ESTIMANDS AND MISSING DATA
Chairs: Pilar Lim, PhD; Elena Polverejan, PhD
The Estimands and Missing Data Working Group will continue to develop the structured framework with which to implement the ICH E9(R1) draft guidance on “Estimands and Sensitivity Analysis in Clinical Trials”. This structured framework can be used by clinical teams when designing a clinical study according to the guidance. The first indication that is being tackled is Major Depressive Disorder.
LATE-ONSET DEPRESSION: A Distinct Indication?
Chair: Heddie Martynowicz, DM, MS
“Major depressive disorder (MDD), is a serious, recurrent, and disabling psychiatric illness associated with excess mortality and with years of potential life lost. This session will explore clinical distinctions between late-onset depression and adult MDD and potential regulatory implications.”
NEGATIVE SYMPTOMS
Chairs: Stephen Marder, MD; David Daniel, MD
The workgroup will re-examine prior recommendations on clinical trial methodology for studying treatments for negative symptoms.

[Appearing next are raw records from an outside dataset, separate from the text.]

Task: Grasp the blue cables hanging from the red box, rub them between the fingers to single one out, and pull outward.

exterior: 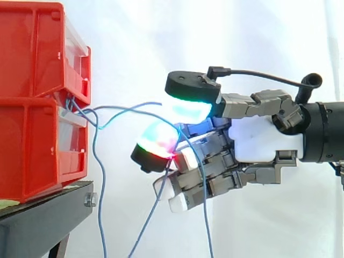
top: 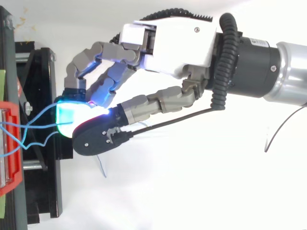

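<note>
Side view: the hand reaches in from the right with its fingers curled toward the red bins. Its 2 upper fingertips are closed together, one pad glowing cyan-green above and one glowing red and green just below. The blue cables are pinched between these 2 pads, and the lower fingers are folded in beneath with white tips.

From the pinch, the cables run left, sagging a little, to the seam between the 2 stacked bins, where they come out of the front. Loose lengths hang down below the hand and beside the bins. The bins sit on a black stand, with a white curtain behind. From above, the cables fan from the bin's edge and converge at the green pad.
</note>
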Robot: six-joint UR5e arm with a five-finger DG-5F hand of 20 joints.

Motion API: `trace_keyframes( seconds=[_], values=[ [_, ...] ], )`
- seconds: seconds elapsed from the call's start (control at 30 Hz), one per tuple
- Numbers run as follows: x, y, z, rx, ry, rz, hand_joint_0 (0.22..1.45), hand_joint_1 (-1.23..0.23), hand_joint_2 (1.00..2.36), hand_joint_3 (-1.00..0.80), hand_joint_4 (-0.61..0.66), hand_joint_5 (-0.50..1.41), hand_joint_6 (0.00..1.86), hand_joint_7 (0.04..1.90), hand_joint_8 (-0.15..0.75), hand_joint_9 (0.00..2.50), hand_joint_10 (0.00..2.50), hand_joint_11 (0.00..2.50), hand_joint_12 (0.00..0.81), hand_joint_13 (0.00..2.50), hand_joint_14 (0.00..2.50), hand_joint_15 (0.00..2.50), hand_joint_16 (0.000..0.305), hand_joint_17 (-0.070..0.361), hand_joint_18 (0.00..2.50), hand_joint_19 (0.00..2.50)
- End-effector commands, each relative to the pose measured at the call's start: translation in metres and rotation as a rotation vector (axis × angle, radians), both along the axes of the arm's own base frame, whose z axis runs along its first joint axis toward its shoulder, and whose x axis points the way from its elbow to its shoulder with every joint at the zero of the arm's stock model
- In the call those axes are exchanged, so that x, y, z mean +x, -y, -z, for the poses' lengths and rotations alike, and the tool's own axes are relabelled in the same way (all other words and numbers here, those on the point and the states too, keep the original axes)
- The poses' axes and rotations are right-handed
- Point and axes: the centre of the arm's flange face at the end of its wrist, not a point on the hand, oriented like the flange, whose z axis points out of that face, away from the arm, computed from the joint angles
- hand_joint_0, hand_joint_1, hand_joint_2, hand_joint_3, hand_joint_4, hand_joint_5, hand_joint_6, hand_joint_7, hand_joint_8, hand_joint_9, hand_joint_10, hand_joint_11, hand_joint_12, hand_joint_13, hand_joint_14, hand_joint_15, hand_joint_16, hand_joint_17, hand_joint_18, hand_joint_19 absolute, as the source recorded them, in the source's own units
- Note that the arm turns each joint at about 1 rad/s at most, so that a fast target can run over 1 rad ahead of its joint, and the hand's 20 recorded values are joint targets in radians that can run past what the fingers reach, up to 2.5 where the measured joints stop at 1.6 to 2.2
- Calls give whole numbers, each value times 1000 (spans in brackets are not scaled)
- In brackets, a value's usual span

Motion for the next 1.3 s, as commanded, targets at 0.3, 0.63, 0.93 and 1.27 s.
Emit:
trace_keyframes(
  seconds=[0.3, 0.63, 0.93, 1.27],
  values=[
    [-2, 4, -5, -13, -2, 4, 691, -821, 1000, -492, 60, -142, 935, 949, 269, 1131, 20, 931, 336, 866, 21, 530, 40, 91, 700, 447],
    [-4, 5, -4, -19, -18, 4, 538, -383, 1000, -500, 113, -118, 873, 1021, 276, 1218, 20, 885, 357, 896, 22, 551, 44, 99, 718, 512],
    [-4, 8, -5, -28, -19, -6, 599, -545, 1011, -299, 136, -131, 878, 1060, 288, 1165, 21, 882, 368, 883, 22, 553, 46, 104, 716, 511],
    [-4, 9, -4, -28, -20, -5, 644, -796, 1015, -252, 79, -156, 923, 947, 278, 1092, 21, 948, 349, 844, 23, 553, 43, 97, 696, 486]
  ],
)
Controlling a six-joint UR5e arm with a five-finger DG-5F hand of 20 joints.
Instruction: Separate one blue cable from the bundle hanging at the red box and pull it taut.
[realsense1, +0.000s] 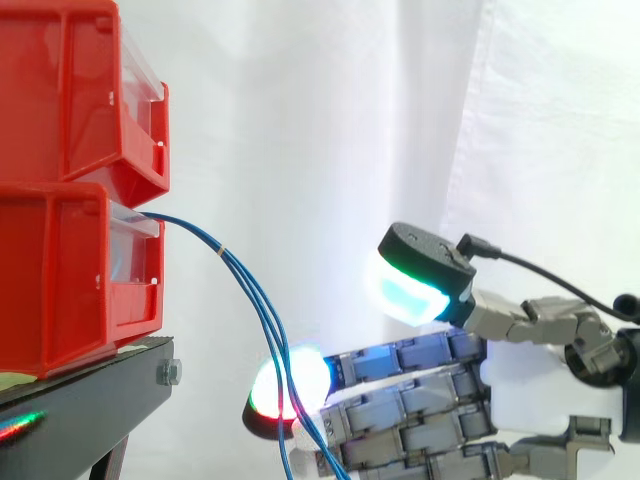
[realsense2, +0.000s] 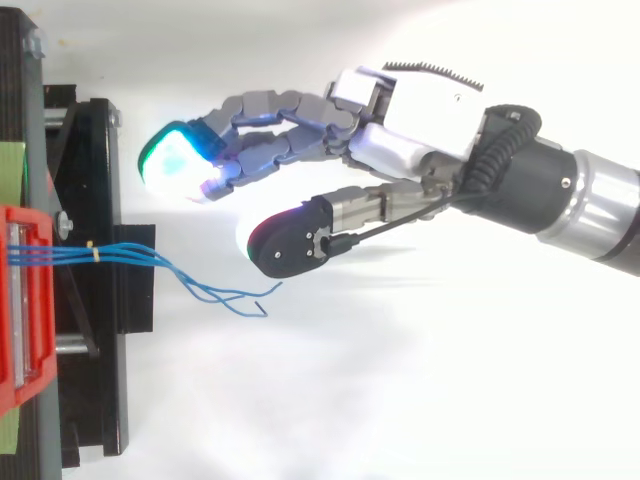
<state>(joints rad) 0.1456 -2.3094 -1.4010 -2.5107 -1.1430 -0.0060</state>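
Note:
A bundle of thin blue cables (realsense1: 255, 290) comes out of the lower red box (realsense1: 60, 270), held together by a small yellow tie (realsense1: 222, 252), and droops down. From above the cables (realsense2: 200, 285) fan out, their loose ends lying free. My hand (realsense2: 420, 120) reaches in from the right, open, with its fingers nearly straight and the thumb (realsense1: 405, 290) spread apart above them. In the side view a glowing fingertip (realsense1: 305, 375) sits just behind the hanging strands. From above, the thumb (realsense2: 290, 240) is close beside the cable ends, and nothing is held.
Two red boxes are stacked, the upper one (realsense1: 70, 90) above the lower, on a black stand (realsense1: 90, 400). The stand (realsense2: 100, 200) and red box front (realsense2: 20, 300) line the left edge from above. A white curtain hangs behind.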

The re-examination will be informed by data from recent trials. In addition, the group will explore designs for drugs that may be used as monotherapy for psychotic and negative symptoms.
ORPHAN DISEASES (Closed)
Chairs: Joan Busner, PhD; Judy Dunn, PhD; Ravi Anand, MD
SESSION PREPARATION-OPEN TO 14TH ANNUAL MEETING ORPHAN DISEASE CHAIRS, SPEAKERS AND PANELISTS ONLY.